## What the task asks
Lines to restate from the data below: from the one containing "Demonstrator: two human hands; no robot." to the one containing "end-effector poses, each", both included. Give them again exactly, and only them.

## Task material
+---+

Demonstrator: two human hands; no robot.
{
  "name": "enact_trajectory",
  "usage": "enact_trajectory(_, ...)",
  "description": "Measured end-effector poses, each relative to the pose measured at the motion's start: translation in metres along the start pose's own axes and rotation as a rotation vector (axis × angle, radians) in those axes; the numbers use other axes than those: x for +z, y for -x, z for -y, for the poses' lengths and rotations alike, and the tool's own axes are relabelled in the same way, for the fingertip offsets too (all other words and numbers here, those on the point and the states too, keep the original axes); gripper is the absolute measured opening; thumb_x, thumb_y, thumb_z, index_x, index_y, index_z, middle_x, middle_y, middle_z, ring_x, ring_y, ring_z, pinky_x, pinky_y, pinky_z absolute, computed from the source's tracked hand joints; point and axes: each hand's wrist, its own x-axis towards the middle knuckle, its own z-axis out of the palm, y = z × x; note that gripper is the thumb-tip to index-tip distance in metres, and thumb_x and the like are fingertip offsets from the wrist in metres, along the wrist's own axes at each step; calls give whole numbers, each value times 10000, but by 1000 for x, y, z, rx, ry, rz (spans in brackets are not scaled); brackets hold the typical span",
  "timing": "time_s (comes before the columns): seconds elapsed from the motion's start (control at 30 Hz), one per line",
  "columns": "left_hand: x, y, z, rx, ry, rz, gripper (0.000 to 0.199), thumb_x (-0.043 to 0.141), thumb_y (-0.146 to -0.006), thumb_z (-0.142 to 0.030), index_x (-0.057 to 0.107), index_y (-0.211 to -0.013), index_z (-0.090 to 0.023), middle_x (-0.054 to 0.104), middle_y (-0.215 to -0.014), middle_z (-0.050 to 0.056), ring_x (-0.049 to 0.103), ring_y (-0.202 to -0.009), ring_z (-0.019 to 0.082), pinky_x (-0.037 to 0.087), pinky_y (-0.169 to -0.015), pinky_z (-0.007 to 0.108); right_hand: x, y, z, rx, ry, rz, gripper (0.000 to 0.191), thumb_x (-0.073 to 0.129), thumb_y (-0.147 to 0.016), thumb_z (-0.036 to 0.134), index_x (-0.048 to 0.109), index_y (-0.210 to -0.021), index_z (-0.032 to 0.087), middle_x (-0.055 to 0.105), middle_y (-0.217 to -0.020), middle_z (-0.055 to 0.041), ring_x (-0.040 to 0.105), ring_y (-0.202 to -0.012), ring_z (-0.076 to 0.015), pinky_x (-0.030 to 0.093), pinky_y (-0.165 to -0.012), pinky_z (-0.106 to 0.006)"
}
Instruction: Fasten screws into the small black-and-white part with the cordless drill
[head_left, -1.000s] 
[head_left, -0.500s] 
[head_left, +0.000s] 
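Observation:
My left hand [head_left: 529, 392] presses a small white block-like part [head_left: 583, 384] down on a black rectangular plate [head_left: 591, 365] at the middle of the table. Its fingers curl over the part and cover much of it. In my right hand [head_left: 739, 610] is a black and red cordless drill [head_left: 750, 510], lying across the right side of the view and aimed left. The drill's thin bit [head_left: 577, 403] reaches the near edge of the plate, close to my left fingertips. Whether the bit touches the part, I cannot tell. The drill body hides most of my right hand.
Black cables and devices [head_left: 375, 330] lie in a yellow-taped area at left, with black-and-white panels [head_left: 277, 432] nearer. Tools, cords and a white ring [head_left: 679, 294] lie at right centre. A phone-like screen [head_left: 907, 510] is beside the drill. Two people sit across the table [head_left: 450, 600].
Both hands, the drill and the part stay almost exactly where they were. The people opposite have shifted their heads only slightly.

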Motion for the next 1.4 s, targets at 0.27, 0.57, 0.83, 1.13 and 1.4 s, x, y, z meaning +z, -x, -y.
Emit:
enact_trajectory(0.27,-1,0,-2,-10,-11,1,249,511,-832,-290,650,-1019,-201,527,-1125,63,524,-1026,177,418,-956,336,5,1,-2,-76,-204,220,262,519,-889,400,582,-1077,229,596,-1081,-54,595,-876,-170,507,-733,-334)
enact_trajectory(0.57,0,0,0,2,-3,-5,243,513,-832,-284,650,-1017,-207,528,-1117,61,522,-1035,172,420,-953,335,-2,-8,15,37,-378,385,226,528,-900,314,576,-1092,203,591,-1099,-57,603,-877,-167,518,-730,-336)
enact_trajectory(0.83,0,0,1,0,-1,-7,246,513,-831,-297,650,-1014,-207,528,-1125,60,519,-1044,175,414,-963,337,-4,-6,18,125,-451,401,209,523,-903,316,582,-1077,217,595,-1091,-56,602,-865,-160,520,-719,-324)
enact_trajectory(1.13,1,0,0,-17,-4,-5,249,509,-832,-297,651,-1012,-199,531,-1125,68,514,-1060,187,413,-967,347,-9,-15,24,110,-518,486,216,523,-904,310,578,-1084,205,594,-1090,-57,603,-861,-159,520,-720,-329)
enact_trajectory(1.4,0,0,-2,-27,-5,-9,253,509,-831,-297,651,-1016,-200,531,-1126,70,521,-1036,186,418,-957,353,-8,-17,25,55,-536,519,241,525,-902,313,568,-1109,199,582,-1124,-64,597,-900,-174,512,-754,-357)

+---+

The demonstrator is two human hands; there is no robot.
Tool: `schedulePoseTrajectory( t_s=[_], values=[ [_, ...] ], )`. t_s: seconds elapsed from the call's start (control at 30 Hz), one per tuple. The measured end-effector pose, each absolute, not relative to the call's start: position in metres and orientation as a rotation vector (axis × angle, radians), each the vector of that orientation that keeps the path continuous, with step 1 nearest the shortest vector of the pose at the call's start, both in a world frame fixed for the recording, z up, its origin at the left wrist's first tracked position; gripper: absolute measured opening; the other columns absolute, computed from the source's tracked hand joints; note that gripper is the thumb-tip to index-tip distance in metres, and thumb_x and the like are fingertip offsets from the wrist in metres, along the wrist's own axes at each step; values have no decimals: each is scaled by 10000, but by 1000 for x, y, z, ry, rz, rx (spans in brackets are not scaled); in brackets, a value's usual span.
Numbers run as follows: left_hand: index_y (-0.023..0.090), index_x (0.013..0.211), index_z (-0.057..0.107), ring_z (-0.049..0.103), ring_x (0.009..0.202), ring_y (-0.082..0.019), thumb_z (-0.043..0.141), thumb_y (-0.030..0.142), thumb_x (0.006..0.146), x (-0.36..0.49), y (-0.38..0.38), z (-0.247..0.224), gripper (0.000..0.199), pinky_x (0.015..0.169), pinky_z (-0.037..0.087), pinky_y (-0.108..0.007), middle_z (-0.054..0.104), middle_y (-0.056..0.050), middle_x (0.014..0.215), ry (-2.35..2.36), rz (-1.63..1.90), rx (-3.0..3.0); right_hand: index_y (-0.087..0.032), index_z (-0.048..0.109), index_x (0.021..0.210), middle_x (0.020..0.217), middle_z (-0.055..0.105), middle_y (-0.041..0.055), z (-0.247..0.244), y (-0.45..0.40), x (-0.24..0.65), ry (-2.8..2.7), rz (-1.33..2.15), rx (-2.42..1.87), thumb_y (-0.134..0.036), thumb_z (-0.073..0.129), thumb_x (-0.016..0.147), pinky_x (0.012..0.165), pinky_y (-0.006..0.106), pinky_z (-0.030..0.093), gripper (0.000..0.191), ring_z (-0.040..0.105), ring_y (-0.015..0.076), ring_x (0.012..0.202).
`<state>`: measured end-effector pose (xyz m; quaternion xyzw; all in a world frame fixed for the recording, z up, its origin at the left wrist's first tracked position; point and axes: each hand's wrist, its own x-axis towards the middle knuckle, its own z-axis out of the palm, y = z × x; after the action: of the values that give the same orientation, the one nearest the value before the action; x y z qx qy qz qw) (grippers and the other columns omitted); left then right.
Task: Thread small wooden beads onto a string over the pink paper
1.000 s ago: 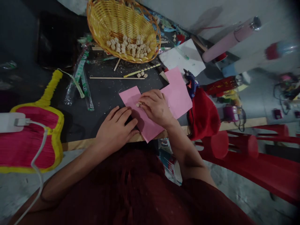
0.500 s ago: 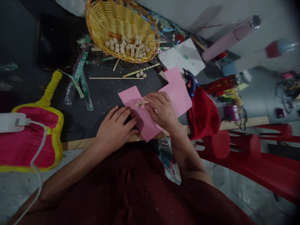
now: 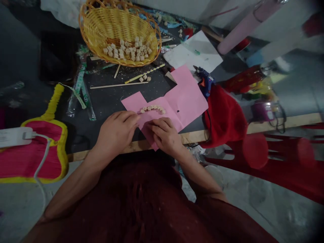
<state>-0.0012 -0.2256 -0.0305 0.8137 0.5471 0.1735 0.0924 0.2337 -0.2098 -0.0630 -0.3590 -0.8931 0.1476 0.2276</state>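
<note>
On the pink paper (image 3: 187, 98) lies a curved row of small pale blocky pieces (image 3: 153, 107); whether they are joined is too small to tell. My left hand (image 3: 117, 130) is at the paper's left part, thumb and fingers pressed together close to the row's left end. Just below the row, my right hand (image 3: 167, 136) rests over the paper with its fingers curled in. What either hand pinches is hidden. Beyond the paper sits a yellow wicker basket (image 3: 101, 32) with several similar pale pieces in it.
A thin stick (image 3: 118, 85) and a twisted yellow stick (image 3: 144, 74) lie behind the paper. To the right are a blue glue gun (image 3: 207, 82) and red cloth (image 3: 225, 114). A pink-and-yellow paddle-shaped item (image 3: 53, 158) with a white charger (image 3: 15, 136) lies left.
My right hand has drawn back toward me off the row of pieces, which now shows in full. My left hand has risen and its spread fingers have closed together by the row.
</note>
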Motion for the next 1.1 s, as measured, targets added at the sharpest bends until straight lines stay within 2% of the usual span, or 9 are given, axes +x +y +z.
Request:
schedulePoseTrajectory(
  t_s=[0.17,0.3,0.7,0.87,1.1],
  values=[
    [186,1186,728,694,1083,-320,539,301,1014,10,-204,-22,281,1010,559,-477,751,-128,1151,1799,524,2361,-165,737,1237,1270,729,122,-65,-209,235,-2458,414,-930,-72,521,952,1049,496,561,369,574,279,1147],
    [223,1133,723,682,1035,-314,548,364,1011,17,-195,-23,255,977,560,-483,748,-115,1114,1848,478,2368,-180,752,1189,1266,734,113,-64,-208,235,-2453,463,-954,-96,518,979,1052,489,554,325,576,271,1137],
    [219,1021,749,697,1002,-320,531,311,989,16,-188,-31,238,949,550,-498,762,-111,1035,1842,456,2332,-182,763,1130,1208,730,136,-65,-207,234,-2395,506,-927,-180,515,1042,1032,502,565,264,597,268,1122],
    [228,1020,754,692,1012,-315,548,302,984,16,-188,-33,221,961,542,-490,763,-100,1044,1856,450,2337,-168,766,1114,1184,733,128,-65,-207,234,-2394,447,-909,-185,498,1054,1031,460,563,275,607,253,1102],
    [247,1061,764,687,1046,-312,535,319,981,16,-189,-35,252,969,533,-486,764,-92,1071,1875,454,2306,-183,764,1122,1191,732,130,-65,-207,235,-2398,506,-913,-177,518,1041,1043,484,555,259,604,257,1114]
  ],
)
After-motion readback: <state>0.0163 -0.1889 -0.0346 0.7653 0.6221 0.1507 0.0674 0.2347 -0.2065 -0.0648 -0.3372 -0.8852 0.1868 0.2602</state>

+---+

## Response box
Demonstrator: two human hands; no robot.
{
  "name": "enact_trajectory",
  "usage": "enact_trajectory(_, ...)",
  "description": "Measured end-effector poses, each relative to the pose measured at the motion's start: translation in metres along the start pose's own axes and rotation as a rotation vector (axis × angle, radians) in those axes; the numbers use other axes than those: x for +z, y for -x, z for -y, for the poses' lengths and rotations alike, and the tool's own axes are relabelled in the same way, for the fingertip offsets too (all other words and numbers here, those on the point and the states too, keep the original axes); gripper is the absolute measured opening; thumb_x, thumb_y, thumb_z, index_x, index_y, index_z, middle_x, middle_y, middle_z, ring_x, ring_y, ring_z, pinky_x, pinky_y, pinky_z absolute, computed from the source's tracked hand joints; point and axes: each hand's wrist, its own x-axis towards the middle knuckle, its own z-axis out of the palm, y = z × x; note that gripper is the thumb-tip to index-tip distance in metres, and thumb_x and the like are fingertip offsets from the wrist in metres, along the wrist's own axes at each step; calls give whole numbers, each value times 10000, but by 1000 for x, y, z, rx, ry, rz (spans in brackets are not scaled); brackets hold the typical span",

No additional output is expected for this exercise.